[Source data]
▼

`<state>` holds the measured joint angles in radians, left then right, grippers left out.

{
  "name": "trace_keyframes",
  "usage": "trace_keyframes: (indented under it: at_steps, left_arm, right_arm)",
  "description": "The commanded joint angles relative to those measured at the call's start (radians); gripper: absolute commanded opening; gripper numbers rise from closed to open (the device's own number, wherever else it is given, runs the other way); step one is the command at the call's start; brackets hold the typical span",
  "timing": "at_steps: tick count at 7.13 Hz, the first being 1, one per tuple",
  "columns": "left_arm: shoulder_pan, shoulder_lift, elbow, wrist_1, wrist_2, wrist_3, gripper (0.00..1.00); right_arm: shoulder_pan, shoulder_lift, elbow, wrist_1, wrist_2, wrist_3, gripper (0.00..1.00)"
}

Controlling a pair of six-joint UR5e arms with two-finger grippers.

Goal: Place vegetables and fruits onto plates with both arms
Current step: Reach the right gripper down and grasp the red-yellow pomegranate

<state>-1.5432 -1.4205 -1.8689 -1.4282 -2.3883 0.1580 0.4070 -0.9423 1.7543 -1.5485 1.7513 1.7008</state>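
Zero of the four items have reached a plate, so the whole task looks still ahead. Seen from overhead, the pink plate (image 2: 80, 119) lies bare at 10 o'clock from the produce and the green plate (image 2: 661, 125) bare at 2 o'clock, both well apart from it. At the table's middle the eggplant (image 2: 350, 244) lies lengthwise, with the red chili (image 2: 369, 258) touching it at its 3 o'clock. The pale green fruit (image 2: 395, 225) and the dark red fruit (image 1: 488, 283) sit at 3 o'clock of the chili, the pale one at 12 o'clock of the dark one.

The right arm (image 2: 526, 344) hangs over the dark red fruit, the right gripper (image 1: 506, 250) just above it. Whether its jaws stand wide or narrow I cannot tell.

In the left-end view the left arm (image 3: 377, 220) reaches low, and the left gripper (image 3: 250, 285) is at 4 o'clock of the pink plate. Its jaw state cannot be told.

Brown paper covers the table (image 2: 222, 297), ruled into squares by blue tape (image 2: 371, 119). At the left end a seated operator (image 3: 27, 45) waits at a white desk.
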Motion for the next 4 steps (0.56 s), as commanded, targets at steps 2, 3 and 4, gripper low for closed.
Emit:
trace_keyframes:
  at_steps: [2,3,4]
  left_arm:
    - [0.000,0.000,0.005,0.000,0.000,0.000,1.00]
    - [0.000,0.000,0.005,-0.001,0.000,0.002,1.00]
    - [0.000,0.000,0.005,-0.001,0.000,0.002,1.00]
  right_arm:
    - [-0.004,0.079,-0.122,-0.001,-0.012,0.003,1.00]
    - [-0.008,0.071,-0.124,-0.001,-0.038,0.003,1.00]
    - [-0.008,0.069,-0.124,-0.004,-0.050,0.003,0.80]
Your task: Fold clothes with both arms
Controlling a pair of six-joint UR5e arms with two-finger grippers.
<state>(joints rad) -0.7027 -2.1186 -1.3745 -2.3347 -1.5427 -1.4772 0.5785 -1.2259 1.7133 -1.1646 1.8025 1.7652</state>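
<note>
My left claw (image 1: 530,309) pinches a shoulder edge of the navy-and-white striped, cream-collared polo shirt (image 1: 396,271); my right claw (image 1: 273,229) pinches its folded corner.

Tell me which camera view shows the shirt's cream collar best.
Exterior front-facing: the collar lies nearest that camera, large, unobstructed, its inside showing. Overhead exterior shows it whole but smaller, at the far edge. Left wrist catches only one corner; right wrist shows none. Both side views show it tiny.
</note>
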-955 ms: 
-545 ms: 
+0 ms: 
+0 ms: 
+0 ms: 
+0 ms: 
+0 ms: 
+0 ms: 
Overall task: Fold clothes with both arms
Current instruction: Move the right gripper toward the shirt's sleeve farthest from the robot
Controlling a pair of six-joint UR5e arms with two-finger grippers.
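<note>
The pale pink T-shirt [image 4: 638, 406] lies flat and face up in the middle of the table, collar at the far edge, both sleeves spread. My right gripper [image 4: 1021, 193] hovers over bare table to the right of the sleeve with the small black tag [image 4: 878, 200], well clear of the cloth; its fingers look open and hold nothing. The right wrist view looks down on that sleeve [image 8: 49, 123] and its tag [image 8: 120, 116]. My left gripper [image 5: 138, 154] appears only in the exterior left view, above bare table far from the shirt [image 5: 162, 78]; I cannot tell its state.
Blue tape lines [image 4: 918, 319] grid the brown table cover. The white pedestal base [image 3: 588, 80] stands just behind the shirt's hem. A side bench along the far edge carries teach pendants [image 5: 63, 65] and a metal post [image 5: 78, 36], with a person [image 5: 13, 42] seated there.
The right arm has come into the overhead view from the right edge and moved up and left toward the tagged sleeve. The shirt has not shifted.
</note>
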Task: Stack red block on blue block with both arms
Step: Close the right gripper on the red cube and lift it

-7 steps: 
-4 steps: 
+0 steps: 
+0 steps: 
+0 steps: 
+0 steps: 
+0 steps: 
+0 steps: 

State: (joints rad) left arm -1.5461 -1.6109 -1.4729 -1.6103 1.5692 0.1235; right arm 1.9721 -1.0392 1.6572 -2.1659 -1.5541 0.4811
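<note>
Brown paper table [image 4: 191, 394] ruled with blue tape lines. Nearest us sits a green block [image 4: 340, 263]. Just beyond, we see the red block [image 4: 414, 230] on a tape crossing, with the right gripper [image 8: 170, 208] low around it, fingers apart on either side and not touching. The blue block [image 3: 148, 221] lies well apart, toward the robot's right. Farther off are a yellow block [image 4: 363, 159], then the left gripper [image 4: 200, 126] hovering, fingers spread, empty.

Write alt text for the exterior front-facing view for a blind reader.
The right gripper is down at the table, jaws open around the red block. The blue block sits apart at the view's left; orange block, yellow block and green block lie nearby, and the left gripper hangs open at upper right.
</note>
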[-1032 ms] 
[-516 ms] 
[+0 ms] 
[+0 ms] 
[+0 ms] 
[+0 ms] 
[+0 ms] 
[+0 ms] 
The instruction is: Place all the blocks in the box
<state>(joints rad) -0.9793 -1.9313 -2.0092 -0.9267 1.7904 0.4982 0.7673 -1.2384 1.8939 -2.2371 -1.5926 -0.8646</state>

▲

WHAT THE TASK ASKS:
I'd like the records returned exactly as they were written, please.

EXERCISE SOLUTION:
`<state>` holds the measured joint angles in radians, left then right, grippers left out.

{
  "name": "trace_keyframes",
  "usage": "trace_keyframes: (indented under it: at_steps, left_arm, right_arm)",
  "description": "The commanded joint angles relative to those measured at the call's start (radians); gripper: absolute commanded opening; gripper numbers rise from closed to open (the device's own number, wherever else it is given, runs the other way); step one is the command at the call's start; brackets hold the typical span",
  "timing": "at_steps: tick count at 7.13 Hz, the first being 1, one per tuple",
  "columns": "left_arm: shoulder_pan, shoulder_lift, elbow, wrist_1, wrist_2, wrist_3, gripper (0.00..1.00); right_arm: shoulder_pan, shoulder_lift, elbow, wrist_1, wrist_2, wrist_3, gripper (0.00..1.00)"
}

Controlling a pair of six-joint UR5e arms with two-finger grippers.

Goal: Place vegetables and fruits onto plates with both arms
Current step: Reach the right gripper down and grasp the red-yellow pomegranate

<state>-1.5432 -1.4205 -1.8689 -1.4282 -2.3883 0.1580 0.4070 -0.9423 1.7543 -1.5485 1.7513 1.7008</state>
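Zero of the four items have reached a plate, so the whole task looks still ahead. Seen from overhead, the pink plate (image 2: 80, 119) lies bare at 10 o'clock from the produce and the green plate (image 2: 661, 125) bare at 2 o'clock, both well apart from it. At the table's middle the eggplant (image 2: 350, 244) lies lengthwise, with the red chili (image 2: 369, 258) touching it at its 3 o'clock. The pale green fruit (image 2: 395, 225) and the dark red fruit (image 1: 488, 283) sit at 3 o'clock of the chili, the pale one at 12 o'clock of the dark one.

The right arm (image 2: 526, 344) hangs over the dark red fruit, the right gripper (image 1: 506, 250) just above it. Whether its jaws stand wide or narrow I cannot tell.

In the left-end view the left arm (image 3: 377, 220) reaches low, and the left gripper (image 3: 250, 285) is at 4 o'clock of the pink plate. Its jaw state cannot be told.

Brown paper covers the table (image 2: 222, 297), ruled into squares by blue tape (image 2: 371, 119). At the left end a seated operator (image 3: 27, 45) waits at a white desk.
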Motion for the next 4 steps (0.56 s), as commanded, targets at steps 2, 3 and 4, gripper low for closed.
Emit:
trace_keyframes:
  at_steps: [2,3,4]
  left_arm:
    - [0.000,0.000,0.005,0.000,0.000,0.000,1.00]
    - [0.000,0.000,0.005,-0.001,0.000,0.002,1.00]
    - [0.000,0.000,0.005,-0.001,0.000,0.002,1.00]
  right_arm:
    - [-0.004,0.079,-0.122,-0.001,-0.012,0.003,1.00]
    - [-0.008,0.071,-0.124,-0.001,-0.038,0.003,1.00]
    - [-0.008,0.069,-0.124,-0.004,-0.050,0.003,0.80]
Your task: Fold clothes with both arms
Controlling a pair of six-joint UR5e arms with two-finger grippers.
<state>(joints rad) -0.7027 -2.1186 -1.3745 -2.3347 -1.5427 -1.4772 0.5785 -1.2259 1.7133 -1.1646 1.8025 1.7652</state>
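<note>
My left claw (image 1: 530,309) pinches a shoulder edge of the navy-and-white striped, cream-collared polo shirt (image 1: 396,271); my right claw (image 1: 273,229) pinches its folded corner.

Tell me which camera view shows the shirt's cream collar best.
Exterior front-facing: the collar lies nearest that camera, large, unobstructed, its inside showing. Overhead exterior shows it whole but smaller, at the far edge. Left wrist catches only one corner; right wrist shows none. Both side views show it tiny.
</note>
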-955 ms: 
-545 ms: 
+0 ms: 
+0 ms: 
+0 ms: 
+0 ms: 
+0 ms: 
+0 ms: 
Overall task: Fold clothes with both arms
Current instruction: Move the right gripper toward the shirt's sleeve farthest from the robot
Controlling a pair of six-joint UR5e arms with two-finger grippers.
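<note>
The pale pink T-shirt [image 4: 638, 406] lies flat and face up in the middle of the table, collar at the far edge, both sleeves spread. My right gripper [image 4: 1021, 193] hovers over bare table to the right of the sleeve with the small black tag [image 4: 878, 200], well clear of the cloth; its fingers look open and hold nothing. The right wrist view looks down on that sleeve [image 8: 49, 123] and its tag [image 8: 120, 116]. My left gripper [image 5: 138, 154] appears only in the exterior left view, above bare table far from the shirt [image 5: 162, 78]; I cannot tell its state.
Blue tape lines [image 4: 918, 319] grid the brown table cover. The white pedestal base [image 3: 588, 80] stands just behind the shirt's hem. A side bench along the far edge carries teach pendants [image 5: 63, 65] and a metal post [image 5: 78, 36], with a person [image 5: 13, 42] seated there.
The right arm has come into the overhead view from the right edge and moved up and left toward the tagged sleeve. The shirt has not shifted.
</note>
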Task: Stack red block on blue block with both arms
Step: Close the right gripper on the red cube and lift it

-7 steps: 
-4 steps: 
+0 steps: 
+0 steps: 
+0 steps: 
+0 steps: 
+0 steps: 
+0 steps: 

State: (joints rad) left arm -1.5461 -1.6109 -1.4729 -1.6103 1.5692 0.1235; right arm 1.9721 -1.0392 1.6572 -2.1659 -1.5541 0.4811
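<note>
Brown paper table [image 4: 191, 394] ruled with blue tape lines. Nearest us sits a green block [image 4: 340, 263]. Just beyond, we see the red block [image 4: 414, 230] on a tape crossing, with the right gripper [image 8: 170, 208] low around it, fingers apart on either side and not touching. The blue block [image 3: 148, 221] lies well apart, toward the robot's right. Farther off are a yellow block [image 4: 363, 159], then the left gripper [image 4: 200, 126] hovering, fingers spread, empty.

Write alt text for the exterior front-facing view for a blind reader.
The right gripper is down at the table, jaws open around the red block. The blue block sits apart at the view's left; orange block, yellow block and green block lie nearby, and the left gripper hangs open at upper right.
</note>
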[-1032 ms] 
[-516 ms] 
[+0 ms] 
[+0 ms] 
[+0 ms] 
[+0 ms] 
[+0 ms] 
[+0 ms] 
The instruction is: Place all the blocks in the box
<state>(joints rad) -0.9793 -1.9313 -2.0092 -0.9267 1.7904 0.4982 0.7673 -1.2384 1.8939 -2.2371 -1.5926 -0.8646</state>

No additional response is required.